Wer davon weiß, weiß es ja ohnehin. Wer
davon nicht weiß, ist auf unsere Überlegungen nicht angewiesen und steht ohnehin
knietief in einer Welt, die pure Fülle ist. Da kann man sich doch selbst suchen, was man
braucht, kann alles gut aufgehoben wissen, was man nicht braucht, denn eben das wird
vielleicht anderen Leuten nützlich sein.
Es kann also über unsere gemeinsamen Stunden
keinen Traktat geben, keine Resolution, die etwas erklärt. Damit mag deutlich werden, wie
wesentlich dieser Flow ist, in den man immer wieder gerät, wenn man sich solcher
Arbeit hingibt, dieser oder anderer, das ist eigentlich vollkommen nachrangig.
Flow meint einen Zustand des "In-einem-Ablauf-Seins",
wie das Mihály Csíkszentmihályi beschrieben hat. Wichtig ist aber auch die hier
angedeutet Hingabe. Sich also mit Ausdauer und Emotion einer Sache, einer Aufgabe
widmen, egal, wie lang des nötig ist.
Darin liegt ein weiterer Grund, sich in seiner
Profession nicht über andere Professionen erheben zu wollen. Auch wenn unsere konkrete
Symbolarbeit von so anderer Art ist, wie etwa das Herstellen von Möbeln oder wie das
Erbringen von Dienstleistungen, schaffen solche Aspekte Augenhöhe.
Es geht um das Maß der Hingabe, um die
inneren Vorgänge, woraus sich in Summe auch jene Sinnstiftung ergibt, deren
längerfristiger Mangel jeden Menschen beschädigen würde.
Hier schimmert eine meiner Intentionen für
diese Serie "Handfertigkeit und Poesie" durch, deren ersten Abend im
ersten Block Chris Scheuer eben ergeben hat. In dieser Kooperation des Leibes und
immaterieller Instanzen eines Menschen tut sich etwas auf, löst sich etwas ein, wonach
sich viele verzehren.
Allerdings schaffen unterschiedliche
Talent-Lagen ganz unterschiedliche Ausgangspunkte. Wer diese hierarchisch anordnen
möchte, ist längst mit etwas anderem beschäftigt als mit der Kunst und ihren
Möglichkeiten.
Was einem der eigene Talent-Fundus erlaubt,
wird sich in der jahrelangen Praxis färben, ausformen, verfeinern, so oder so zeigen.
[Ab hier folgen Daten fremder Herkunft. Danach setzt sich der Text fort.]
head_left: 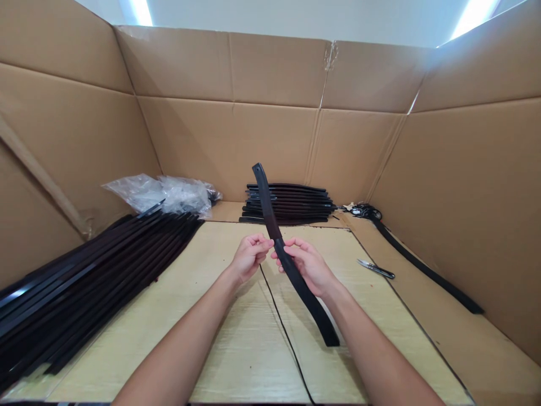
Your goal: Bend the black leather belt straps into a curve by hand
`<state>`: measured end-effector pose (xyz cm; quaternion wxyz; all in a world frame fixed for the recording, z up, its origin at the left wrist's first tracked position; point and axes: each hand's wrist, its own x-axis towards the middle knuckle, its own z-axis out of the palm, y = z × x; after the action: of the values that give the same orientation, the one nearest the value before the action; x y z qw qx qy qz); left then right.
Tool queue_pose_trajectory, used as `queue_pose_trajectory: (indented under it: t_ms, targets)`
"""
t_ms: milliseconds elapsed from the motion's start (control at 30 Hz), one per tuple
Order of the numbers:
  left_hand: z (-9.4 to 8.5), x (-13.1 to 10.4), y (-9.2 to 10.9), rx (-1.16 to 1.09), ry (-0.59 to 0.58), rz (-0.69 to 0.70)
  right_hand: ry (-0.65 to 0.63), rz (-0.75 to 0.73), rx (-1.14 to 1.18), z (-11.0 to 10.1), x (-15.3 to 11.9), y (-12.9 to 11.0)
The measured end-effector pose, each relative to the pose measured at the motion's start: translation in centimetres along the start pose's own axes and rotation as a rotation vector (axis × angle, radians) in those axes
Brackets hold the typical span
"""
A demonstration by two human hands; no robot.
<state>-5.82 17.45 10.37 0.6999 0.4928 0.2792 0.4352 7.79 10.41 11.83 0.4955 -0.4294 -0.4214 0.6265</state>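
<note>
A long, slightly curved black strip (306, 293) slants across the middle, its far end narrower with a small hole and a dark brown stretch near my fingers. My right hand (308, 262) is closed around it just below its middle, thumb on top. On its other side my left hand (252, 256) is closed in a pinch, fingertips touching the strip at the joint-like step. From under the left hand a thin black cord (281, 321) runs down to the table's front edge. What exactly lies between the left fingertips is partly hidden; the cord appears to come from them.
Many long black strips (105, 282) lie piled on the left, beside a clear plastic bag (169, 192). Shorter dark strips (291, 203) are stacked at the back. Thread snips (376, 269), a tangle of black cords (363, 211) and another strip (426, 268) lie right. Cardboard walls (274, 135) surround the table.
</note>
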Motion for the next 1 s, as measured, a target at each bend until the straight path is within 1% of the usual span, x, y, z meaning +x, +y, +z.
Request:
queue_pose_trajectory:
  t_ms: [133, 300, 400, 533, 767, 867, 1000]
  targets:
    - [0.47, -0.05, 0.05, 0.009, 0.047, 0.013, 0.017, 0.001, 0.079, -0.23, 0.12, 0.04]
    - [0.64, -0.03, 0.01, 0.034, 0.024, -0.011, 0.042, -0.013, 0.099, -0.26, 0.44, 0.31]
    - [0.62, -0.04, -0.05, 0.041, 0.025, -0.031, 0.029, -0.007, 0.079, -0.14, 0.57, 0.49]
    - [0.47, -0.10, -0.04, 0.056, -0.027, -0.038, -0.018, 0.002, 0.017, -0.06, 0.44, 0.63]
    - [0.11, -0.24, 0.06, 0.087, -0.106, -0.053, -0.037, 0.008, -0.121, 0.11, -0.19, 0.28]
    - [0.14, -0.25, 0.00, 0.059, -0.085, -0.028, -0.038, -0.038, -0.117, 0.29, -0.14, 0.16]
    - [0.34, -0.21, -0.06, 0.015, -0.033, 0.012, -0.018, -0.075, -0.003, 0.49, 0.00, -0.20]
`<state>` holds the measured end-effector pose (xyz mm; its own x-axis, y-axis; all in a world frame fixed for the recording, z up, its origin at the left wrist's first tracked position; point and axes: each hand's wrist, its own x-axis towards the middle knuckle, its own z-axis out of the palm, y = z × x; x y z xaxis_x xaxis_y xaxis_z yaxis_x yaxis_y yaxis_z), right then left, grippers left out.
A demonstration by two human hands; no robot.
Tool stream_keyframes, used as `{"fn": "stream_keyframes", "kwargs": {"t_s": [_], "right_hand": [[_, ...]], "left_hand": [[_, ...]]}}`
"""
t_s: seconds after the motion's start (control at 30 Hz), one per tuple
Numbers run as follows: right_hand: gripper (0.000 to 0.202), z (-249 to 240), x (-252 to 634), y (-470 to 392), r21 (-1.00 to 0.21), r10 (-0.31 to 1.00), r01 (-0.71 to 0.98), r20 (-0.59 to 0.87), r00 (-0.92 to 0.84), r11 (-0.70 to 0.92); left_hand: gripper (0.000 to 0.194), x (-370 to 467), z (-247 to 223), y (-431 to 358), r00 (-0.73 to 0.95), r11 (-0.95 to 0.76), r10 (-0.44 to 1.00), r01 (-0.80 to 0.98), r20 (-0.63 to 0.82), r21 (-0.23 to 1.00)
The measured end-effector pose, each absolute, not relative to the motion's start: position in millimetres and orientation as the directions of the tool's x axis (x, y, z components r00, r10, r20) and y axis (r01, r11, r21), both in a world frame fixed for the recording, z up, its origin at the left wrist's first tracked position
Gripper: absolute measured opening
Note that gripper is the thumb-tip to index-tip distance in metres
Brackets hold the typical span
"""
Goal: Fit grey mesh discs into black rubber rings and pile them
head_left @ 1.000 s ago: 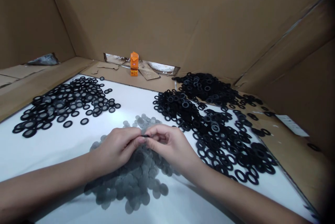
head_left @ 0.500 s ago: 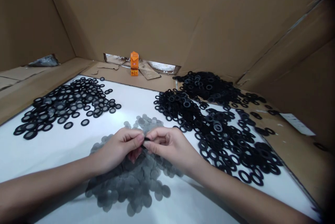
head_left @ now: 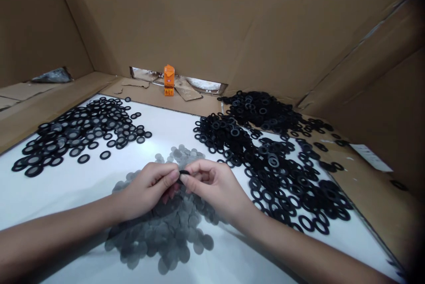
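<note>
Black ring, one, seen at a slant; whether its centre is filled cannot be told. Clock directions are taken from it, 12 pointing away from the person.

Left hand: forearm entering from 8 o'clock, wrist nearly straight, thumb laid along the forefinger, other fingertips curled below. Right hand: forearm entering from 4 o'clock, thumb and forefinger drawn to a point, remaining fingers bent behind. Both hands raised over the grey discs, which spread loosely beneath and chiefly toward 6 o'clock.

White tabletop: bare strip at 12, running to the far edge; broader bare stretch at 9. Ring-edged discs, heaped at 10, well apart from the left hand. Loose black rings, sprawled from 1 to 4, their near fringe beside the right forearm; a further heap toward 1:30, over the far edge on brown cardboard. Orange carton, upright, just short of 12, beyond that edge.

Grip: both hands pinching the one ring, left fingertips at its 9 o'clock side, right thumb and forefinger at its 3 o'clock side, fingertips nearly meeting.
</note>
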<state>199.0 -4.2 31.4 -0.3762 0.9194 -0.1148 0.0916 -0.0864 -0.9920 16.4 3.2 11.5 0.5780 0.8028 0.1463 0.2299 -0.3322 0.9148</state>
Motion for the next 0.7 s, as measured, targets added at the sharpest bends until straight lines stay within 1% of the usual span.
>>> {"fn": "stream_keyframes", "kwargs": {"t_s": [0.13, 0.2, 0.3, 0.37, 0.43, 0.5, 0.57, 0.63, 0.7], "right_hand": [[0.022, 34, 198, -1, -0.984, 0.901, 0.039, -0.175, -0.396, -0.174], [0.023, 36, 196, -1, -0.975, 0.907, -0.030, -0.192, -0.374, -0.218], [0.025, 35, 193, -2, -0.955, 0.908, -0.124, -0.208, -0.363, -0.269], [0.023, 34, 192, -2, -0.947, 0.908, -0.157, -0.207, -0.366, -0.279], [0.022, 33, 192, -2, -0.948, 0.912, -0.158, -0.207, -0.355, -0.276], [0.020, 34, 194, -1, -0.959, 0.913, -0.084, -0.229, -0.337, -0.272], [0.017, 36, 197, 0, -0.969, 0.912, 0.078, -0.248, -0.327, -0.235], [0.011, 39, 200, 1, -0.961, 0.932, 0.255, -0.184, -0.311, -0.105], [0.006, 42, 202, -1, -0.921, 0.950, 0.383, -0.051, -0.309, 0.075]], "left_hand": [[0.044, 18, 13, 3, 0.551, -0.306, 0.825, 0.255, 0.123, 0.917], [0.045, 19, 14, 3, 0.489, -0.278, 0.864, 0.265, 0.120, 0.923], [0.043, 22, 14, 1, 0.371, -0.184, 0.924, 0.223, 0.091, 0.957], [0.043, 23, 14, 1, 0.387, -0.122, 0.921, 0.180, 0.044, 0.976], [0.044, 23, 14, 2, 0.448, -0.095, 0.894, 0.187, 0.002, 0.978], [0.043, 21, 13, 5, 0.461, -0.118, 0.887, 0.242, -0.007, 0.963], [0.034, 19, 13, 8, 0.434, -0.155, 0.901, 0.300, 0.010, 0.941], [0.027, 16, 13, 10, 0.428, -0.180, 0.903, 0.310, 0.032, 0.933], [0.025, 15, 15, 10, 0.465, -0.215, 0.883, 0.291, 0.059, 0.932]]}}
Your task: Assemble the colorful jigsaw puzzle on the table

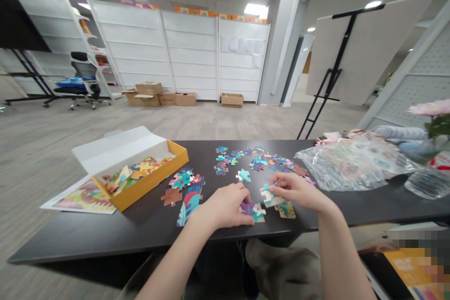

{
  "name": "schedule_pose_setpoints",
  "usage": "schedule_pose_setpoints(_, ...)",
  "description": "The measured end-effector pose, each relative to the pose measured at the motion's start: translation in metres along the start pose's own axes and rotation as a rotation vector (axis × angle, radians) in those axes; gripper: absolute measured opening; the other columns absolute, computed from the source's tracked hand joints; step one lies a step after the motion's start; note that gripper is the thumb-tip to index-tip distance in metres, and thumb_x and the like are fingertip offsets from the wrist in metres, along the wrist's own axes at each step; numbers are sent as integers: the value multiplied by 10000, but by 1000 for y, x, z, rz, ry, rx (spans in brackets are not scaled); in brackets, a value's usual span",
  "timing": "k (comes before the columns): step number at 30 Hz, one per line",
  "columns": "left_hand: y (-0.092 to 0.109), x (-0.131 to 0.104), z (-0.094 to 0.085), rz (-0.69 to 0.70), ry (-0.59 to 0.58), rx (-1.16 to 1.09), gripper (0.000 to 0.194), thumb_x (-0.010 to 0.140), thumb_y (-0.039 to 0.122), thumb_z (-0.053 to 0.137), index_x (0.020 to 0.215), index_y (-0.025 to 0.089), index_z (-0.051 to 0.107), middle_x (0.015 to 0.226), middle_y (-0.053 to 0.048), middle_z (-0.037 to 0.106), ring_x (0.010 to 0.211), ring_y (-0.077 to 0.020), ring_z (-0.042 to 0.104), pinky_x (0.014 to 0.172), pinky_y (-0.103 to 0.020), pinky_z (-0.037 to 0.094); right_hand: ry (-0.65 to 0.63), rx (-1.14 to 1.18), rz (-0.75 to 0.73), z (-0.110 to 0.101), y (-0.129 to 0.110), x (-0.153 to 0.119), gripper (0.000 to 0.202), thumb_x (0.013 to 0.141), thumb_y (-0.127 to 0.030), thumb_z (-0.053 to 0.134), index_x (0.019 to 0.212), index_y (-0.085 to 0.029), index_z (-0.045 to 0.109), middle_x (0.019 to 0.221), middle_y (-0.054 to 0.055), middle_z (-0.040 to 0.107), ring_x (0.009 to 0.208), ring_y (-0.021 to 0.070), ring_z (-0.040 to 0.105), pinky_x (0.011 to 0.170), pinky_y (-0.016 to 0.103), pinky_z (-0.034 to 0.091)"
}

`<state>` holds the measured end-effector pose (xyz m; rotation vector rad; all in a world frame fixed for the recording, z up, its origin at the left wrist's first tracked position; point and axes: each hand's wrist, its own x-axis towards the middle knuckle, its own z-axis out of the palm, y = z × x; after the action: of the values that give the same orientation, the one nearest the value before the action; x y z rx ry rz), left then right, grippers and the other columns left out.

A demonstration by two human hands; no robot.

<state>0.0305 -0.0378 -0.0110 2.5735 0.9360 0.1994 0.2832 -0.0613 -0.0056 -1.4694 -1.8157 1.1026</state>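
My left hand (227, 206) is curled on the near part of the dark table, thumb and fingers around a purple and teal puzzle piece (258, 212) with a white shape on it. My right hand (297, 191) pinches a light blue and white puzzle piece (267, 195), partly hidden by the fingers. Just below it lies a yellow-patterned puzzle piece (286, 209). A joined teal and red section (191, 201) sits left of my left hand, beside a brown piece (171, 197). One light blue piece (243, 176) lies beyond both hands.
Several loose puzzle pieces (263, 159) spread across the table's far side. An open yellow box (151, 183) holding more pieces stands left, over a printed picture sheet (84, 199). Crumpled clear plastic (355, 161) lies right. The table's front edge (140, 249) runs close to me.
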Motion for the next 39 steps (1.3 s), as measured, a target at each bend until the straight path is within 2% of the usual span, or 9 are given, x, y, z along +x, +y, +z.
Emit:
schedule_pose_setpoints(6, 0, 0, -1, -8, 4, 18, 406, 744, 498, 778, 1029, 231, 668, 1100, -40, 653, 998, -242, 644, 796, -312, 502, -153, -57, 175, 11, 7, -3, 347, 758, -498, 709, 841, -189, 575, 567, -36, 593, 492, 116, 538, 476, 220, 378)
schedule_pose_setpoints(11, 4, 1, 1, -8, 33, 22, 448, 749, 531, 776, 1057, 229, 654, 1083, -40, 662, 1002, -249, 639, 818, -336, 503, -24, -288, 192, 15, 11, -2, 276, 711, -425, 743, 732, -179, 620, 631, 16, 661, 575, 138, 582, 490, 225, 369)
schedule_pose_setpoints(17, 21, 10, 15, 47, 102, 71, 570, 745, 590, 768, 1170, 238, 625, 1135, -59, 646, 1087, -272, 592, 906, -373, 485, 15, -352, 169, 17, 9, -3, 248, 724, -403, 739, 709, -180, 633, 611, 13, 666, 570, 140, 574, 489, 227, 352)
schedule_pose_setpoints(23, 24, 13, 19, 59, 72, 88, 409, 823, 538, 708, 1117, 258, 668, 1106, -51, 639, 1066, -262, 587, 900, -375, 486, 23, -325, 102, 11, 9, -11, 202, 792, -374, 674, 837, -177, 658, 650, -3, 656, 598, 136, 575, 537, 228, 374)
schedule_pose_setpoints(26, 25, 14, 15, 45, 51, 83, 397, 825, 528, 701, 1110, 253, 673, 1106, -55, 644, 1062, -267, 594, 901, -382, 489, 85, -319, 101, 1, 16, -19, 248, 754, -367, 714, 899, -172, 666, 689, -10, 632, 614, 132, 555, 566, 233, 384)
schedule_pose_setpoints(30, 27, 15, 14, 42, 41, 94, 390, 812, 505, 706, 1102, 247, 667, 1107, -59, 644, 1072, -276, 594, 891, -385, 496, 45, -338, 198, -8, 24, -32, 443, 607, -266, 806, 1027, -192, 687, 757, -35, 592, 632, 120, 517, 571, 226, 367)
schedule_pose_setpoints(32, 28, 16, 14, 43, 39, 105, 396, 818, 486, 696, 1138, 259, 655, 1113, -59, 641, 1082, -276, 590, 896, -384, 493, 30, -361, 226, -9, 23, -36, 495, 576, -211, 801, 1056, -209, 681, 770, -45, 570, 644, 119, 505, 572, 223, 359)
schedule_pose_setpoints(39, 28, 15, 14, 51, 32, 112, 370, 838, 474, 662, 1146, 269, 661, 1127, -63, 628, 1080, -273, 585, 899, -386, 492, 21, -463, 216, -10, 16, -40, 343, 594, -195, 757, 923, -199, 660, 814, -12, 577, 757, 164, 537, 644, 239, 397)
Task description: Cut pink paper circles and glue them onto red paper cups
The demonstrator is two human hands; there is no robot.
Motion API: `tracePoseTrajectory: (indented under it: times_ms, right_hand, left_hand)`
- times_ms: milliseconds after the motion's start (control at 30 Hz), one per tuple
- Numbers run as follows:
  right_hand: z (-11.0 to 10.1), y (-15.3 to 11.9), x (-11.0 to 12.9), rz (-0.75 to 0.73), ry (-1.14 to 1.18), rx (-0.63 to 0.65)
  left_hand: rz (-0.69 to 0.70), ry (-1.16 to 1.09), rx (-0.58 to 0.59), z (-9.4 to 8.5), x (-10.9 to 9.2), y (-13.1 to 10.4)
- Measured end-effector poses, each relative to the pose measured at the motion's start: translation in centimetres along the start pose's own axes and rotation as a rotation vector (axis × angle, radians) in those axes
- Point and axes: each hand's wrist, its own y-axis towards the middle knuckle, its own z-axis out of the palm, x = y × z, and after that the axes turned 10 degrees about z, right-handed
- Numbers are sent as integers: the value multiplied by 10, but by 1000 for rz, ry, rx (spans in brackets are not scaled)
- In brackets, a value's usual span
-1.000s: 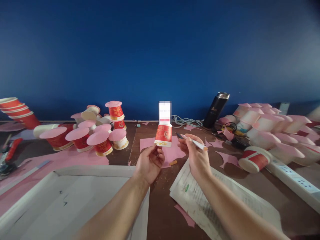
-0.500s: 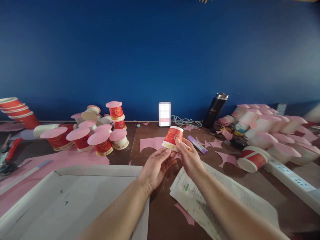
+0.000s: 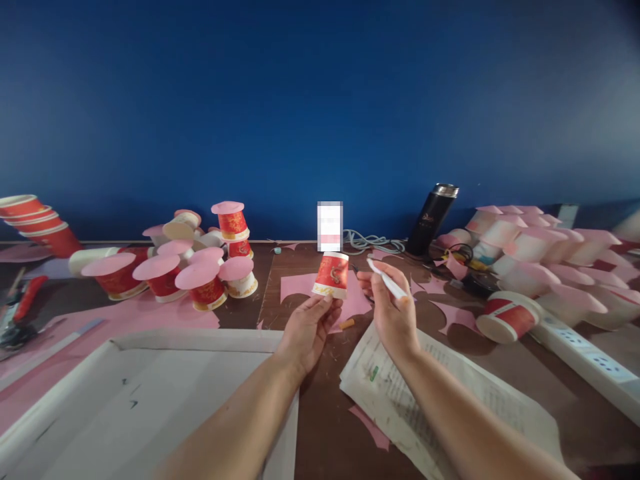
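One tapered paper cup point(image 3: 331, 275), left grip point(image 3: 306, 331) pinching; slim white pen point(image 3: 389, 279), right grip point(image 3: 397, 321) clasping.

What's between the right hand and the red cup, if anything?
No obvious obstacle: there's a gap between the right hand, holding a white pen-like tool, and the red cup in the left hand. A small dark tip, source unclear, shows there. Pink paper lies beneath.

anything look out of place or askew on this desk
Pink paper scraps lie scattered over the desk, untidy beside the grouped cups. The black bottle looks tilted rightward, though lens distortion may cause that. No spill shows.
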Motion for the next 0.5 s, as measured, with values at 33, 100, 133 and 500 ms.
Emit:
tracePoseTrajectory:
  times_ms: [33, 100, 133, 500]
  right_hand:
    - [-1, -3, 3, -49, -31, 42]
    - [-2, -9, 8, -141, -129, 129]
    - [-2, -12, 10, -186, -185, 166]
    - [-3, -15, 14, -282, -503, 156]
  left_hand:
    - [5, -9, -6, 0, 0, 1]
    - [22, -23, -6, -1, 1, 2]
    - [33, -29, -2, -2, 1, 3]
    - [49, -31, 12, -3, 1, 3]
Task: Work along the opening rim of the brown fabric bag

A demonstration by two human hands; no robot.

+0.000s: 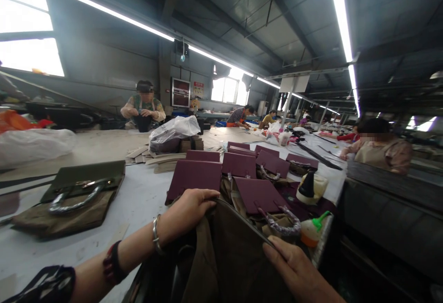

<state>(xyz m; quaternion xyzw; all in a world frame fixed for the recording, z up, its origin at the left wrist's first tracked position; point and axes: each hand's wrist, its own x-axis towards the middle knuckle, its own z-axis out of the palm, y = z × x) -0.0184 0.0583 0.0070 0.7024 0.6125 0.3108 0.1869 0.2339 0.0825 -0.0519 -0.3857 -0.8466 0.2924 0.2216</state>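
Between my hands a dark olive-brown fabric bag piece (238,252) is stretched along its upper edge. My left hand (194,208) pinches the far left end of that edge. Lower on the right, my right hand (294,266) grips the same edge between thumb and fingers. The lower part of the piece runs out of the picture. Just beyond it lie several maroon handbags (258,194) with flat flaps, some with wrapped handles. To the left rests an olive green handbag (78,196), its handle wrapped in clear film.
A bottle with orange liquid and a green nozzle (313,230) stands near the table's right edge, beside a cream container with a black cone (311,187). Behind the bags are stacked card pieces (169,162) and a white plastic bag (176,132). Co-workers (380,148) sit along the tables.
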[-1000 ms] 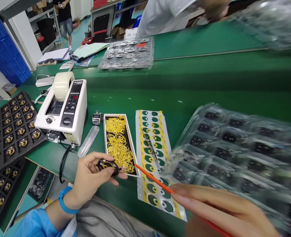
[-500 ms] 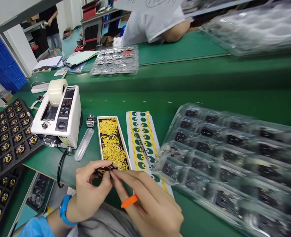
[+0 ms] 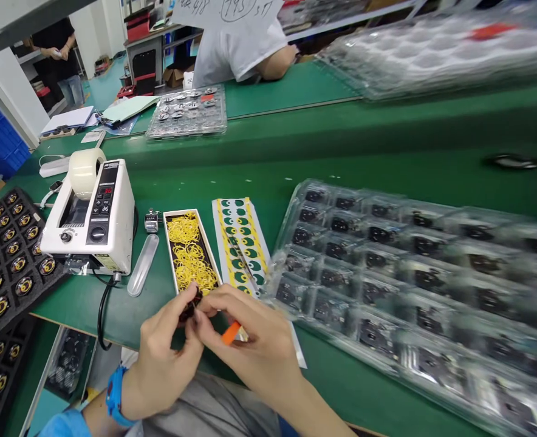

Scheuer stimmt meiner "Bach-These" zu. Innerhalb der Conditio
humana sind auch sehr extreme Positionen möglich, aber nicht für alle erreichbar.
Was möglich ist, das trifft eben einige und
andere gar nicht. So mußte irgendjemand Johann Sebastian Bach werden, egal wer;
eigentlich nur deshalb, weil es, wie erwähnt, im Bereich der Conditio humana
liegt, also weil es möglich ist. Doch es wäre töricht, Bach werden zu wollen.
Eine ziemlich sinnlose Pose.
Es läßt sich also zusammenfassen, daß
Kunstpraxis eine sehr angenehme Art ist, weite Teile eines Lebens zuzubringen. Es ist auch
angenehm, all das gelegentlich zu erörtern, mit anderen zu debattieren. Allerdings eher
im Sinne einer Selbstvergewisserung und nicht, um etwas zu verkünden.
Wo immer die Befassung mit Kunst in
Heislversprechen mündet, bin ich weg. Ich ahne die Art der Momente, in denn Scheuer
mutmaßlich Jimi Hendrix zitieren würde: "'cuse me, while I kiss the sky!"
(Er wären dann wohl auch weg.)
Wir bleiben doch stets auf eigene Art der
Magie ausgeliefert. Was einen mit anderen verbindet, ist womöglich die Frage nach dem
Stück Boden, das jemand um sich herum befestigt. Ein Stück Terrain, das sich mit anderen
Fragmenten zu jenen Gebieten fügt, auf denen die Barbarei keine Rechte hat, auf denen die
Fragen nie versiegen, auf denen hinter jedem Horizont ein weiterer liegt. So ist die
Kunst... mutmaßlich.
Das sind Gebiete, auf denen Posen nichts
bewirken und selbst das Gediegene von jedem Wetter verweht wird. Dort zu leben hat ein
paar wenige Bedingungen. Eine davon ist im Fundament jedes Handwerks angeleg. Sie lautet: Eine
Sache um ihrer selbst willen gut machen zu wollen.